Task directions: Could you reproduce the material below exactly, from the line containing "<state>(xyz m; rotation" through its last line, and leave out everything else?

==== Exercise data

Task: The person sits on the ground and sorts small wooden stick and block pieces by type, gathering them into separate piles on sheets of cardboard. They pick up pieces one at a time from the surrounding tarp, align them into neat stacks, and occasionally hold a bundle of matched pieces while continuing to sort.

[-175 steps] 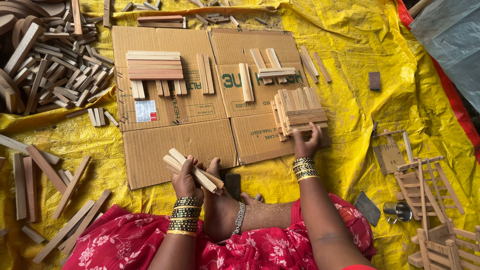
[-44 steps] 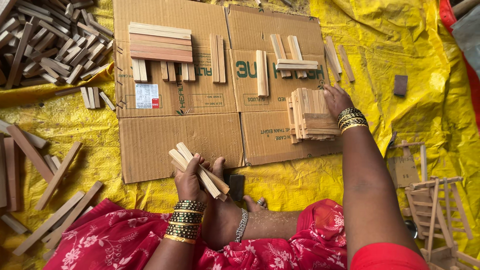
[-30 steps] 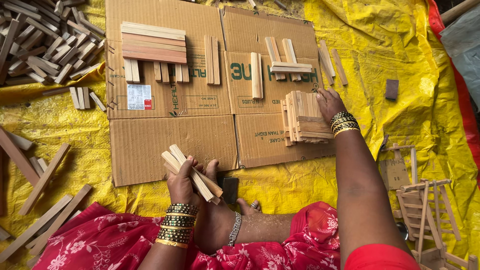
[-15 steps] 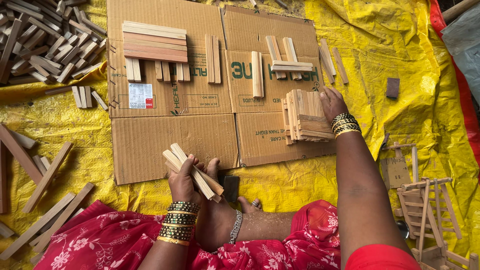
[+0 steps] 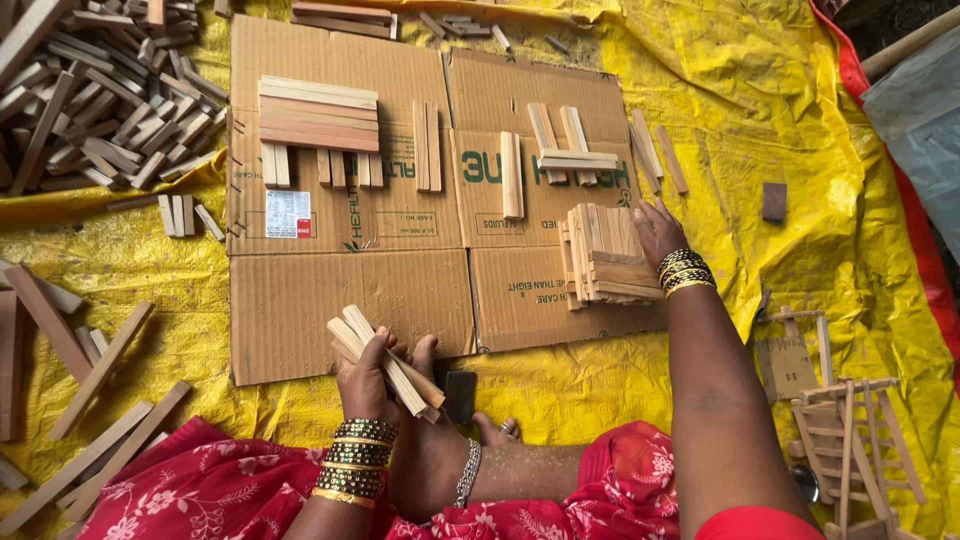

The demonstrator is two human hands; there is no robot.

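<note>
My left hand [image 5: 368, 378] grips a small bundle of short wooden sticks [image 5: 385, 362], held slanting over the near edge of the flattened cardboard [image 5: 330, 300]. My right hand [image 5: 655, 228] reaches out to a crisscross stack of short wooden pieces [image 5: 603, 258] on the cardboard's right part, fingers resting against the stack's far right side. Both wrists wear gold and dark bangles. My bare foot [image 5: 440, 440] lies between the hands.
A layered stack of longer slats [image 5: 318, 115] and loose stick pairs [image 5: 428, 146] lie farther back on the cardboard. A heap of wooden blocks [image 5: 90, 100] sits far left, long slats [image 5: 90, 370] near left, small wooden ladder frames [image 5: 850, 450] near right on the yellow tarp [image 5: 800, 130].
My right hand has shifted slightly along the stack of pieces; my left hand keeps the bundle in about the same place. Compared with the oldest frame, the right hand moved farther up the stack's right side.
</note>
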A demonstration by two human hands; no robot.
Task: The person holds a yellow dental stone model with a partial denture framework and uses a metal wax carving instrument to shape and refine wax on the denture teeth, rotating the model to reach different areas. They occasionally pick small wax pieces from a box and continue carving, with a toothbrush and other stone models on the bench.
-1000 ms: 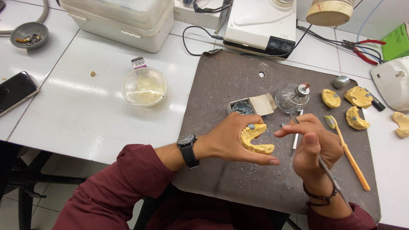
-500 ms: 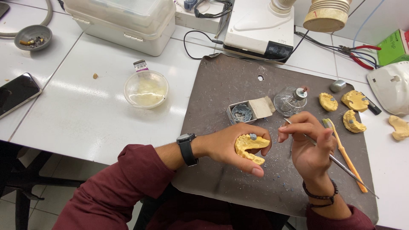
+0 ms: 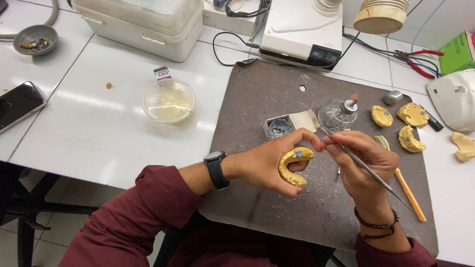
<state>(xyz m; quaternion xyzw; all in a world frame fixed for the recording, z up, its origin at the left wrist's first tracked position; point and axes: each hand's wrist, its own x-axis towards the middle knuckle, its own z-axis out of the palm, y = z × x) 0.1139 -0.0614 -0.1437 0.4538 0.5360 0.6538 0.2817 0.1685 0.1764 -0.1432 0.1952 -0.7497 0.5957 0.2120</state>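
Yellow dental cast (image 3: 293, 164) cupped in left hand (image 3: 269, 163) over grey mat (image 3: 257, 99), right hand (image 3: 363, 160) beside cast pinching thin metal tool (image 3: 368, 170), small glass burner (image 3: 337, 113) beyond cast, plastic bowl (image 3: 168, 101) left of mat

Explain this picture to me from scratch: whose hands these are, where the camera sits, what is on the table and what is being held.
The one view comes from a camera on a person's head, looking down at their own two bare hands. The left hand, with a wristwatch, holds a yellow horseshoe-shaped tooth model carrying a blue-grey blob. The right hand grips a thin metal tool like a pen, its tip near the model. Both work over a grey mat. On it lie a small tin, a glass burner, an orange toothbrush and more yellow casts. Beside the mat stands a plastic cup.
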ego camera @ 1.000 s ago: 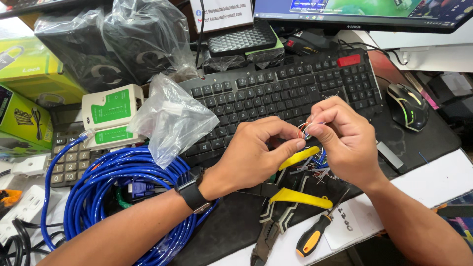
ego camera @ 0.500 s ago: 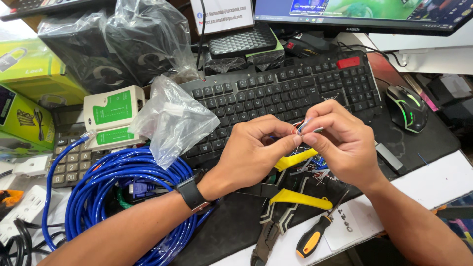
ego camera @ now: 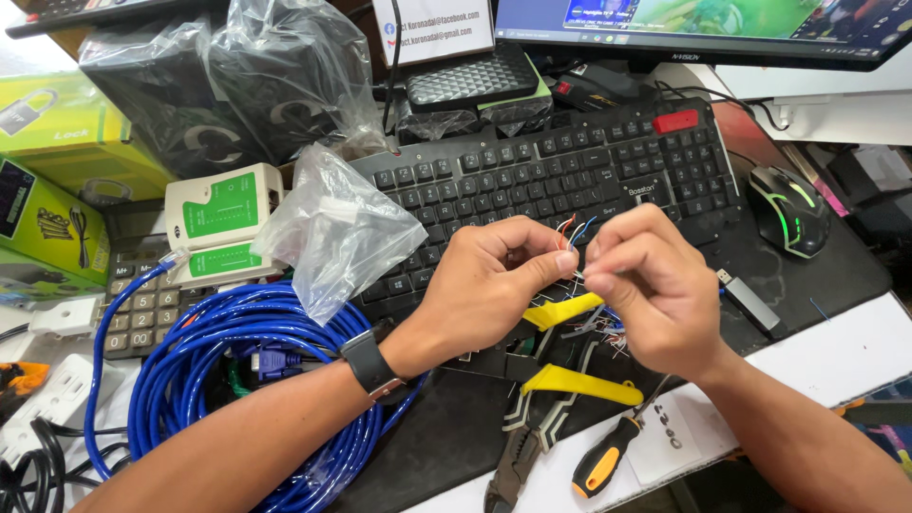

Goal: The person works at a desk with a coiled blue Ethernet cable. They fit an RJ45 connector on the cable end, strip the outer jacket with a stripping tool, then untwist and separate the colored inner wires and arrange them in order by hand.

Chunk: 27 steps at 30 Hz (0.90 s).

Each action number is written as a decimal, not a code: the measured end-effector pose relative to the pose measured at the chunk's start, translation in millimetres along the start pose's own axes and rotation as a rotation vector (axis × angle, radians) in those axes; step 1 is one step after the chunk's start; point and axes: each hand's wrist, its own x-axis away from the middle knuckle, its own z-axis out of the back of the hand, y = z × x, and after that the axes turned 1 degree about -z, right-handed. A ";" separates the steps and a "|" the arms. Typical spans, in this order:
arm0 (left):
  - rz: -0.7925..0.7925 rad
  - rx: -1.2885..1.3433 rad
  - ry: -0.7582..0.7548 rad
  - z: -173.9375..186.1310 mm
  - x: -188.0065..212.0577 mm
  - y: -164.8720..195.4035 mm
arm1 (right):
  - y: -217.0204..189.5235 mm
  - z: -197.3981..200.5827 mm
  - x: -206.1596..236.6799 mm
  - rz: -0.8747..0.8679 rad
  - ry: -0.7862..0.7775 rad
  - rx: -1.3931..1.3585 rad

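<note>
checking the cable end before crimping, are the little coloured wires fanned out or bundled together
Fanned out. The thin wires splay apart above the left hand, and the right hand pinches one of them between its fingers.

Bright, even daylight-ish light w/ soft shadows. Glare on the clear plastic bag (ego camera: 328,228) and monitor (ego camera: 703,24). Pretty sharp overall, slight wide-angle stretch at edges.
</note>
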 end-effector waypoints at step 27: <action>-0.188 -0.286 0.074 -10.0 12.1 10.6 | 11.8 6.2 -3.6 -0.205 -0.050 -0.343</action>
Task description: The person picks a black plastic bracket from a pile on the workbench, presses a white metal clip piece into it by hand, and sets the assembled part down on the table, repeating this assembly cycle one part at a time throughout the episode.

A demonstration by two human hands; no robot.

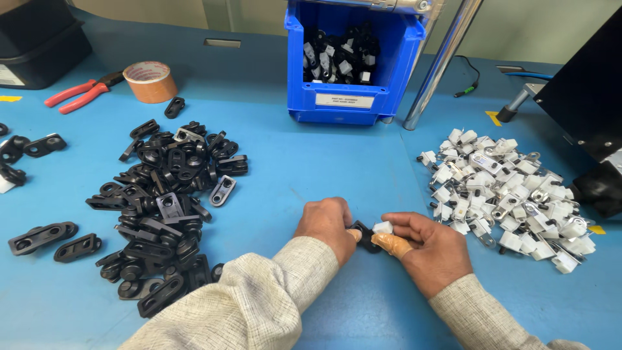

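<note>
Hands meet low on the blue table (311, 162): left hand (326, 222) pinches a black bracket (367, 234), right hand (427, 246) grips a white clip (382, 227) against it. Square alignment and steady pressure matter.

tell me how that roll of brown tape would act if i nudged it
The tape roll lies flat on its side on the blue table, so it would probably slide, not roll. It looks light and stiff, with a hollow core.
</note>
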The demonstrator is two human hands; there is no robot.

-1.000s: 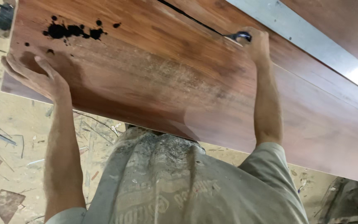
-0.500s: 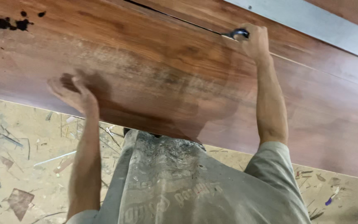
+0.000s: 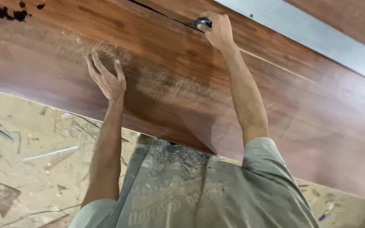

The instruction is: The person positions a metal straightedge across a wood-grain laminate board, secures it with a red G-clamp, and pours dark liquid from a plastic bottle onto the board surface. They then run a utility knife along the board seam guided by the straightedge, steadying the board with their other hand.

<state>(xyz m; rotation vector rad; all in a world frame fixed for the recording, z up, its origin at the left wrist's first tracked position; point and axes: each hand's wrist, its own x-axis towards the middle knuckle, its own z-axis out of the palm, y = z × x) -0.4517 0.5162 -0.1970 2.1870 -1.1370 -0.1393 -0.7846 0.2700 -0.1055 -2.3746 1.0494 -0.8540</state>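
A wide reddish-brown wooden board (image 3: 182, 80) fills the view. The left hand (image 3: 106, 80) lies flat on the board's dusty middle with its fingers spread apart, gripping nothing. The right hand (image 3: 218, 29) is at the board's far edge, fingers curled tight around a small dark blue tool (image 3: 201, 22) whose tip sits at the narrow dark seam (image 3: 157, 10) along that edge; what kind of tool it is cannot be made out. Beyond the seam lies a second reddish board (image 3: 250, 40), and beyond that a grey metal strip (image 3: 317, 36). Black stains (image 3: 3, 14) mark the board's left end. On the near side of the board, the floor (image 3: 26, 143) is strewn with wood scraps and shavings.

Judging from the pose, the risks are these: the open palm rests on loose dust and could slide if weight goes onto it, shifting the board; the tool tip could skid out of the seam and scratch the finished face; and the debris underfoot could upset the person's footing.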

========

Answer for this exercise:
<state>(xyz m; rotation vector rad; all in a world frame fixed for the recording, z up, its origin at the left wrist's first tracked position; point and axes: each hand's wrist, its own x-axis towards the middle knuckle, its own z-axis out of the palm, y = z × x) -0.4517 0.5162 -0.1970 2.1870 -1.1370 -0.1393 -0.7846 0.2700 -0.1055 -2.3746 1.0494 -0.8540</state>
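A wide reddish-brown wooden board (image 3: 182, 80) fills the view. The left hand (image 3: 106, 80) lies flat on the board's dusty middle with its fingers spread apart, gripping nothing. The right hand (image 3: 218, 29) is at the board's far edge, fingers curled tight around a small dark blue tool (image 3: 201, 22) whose tip sits at the narrow dark seam (image 3: 157, 10) along that edge; what kind of tool it is cannot be made out. Beyond the seam lies a second reddish board (image 3: 250, 40), and beyond that a grey metal strip (image 3: 317, 36). Black stains (image 3: 3, 14) mark the board's left end. On the near side of the board, the floor (image 3: 26, 143) is strewn with wood scraps and shavings.

Judging from the pose, the risks are these: the open palm rests on loose dust and could slide if weight goes onto it, shifting the board; the tool tip could skid out of the seam and scratch the finished face; and the debris underfoot could upset the person's footing.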

There is no more output for this exercise.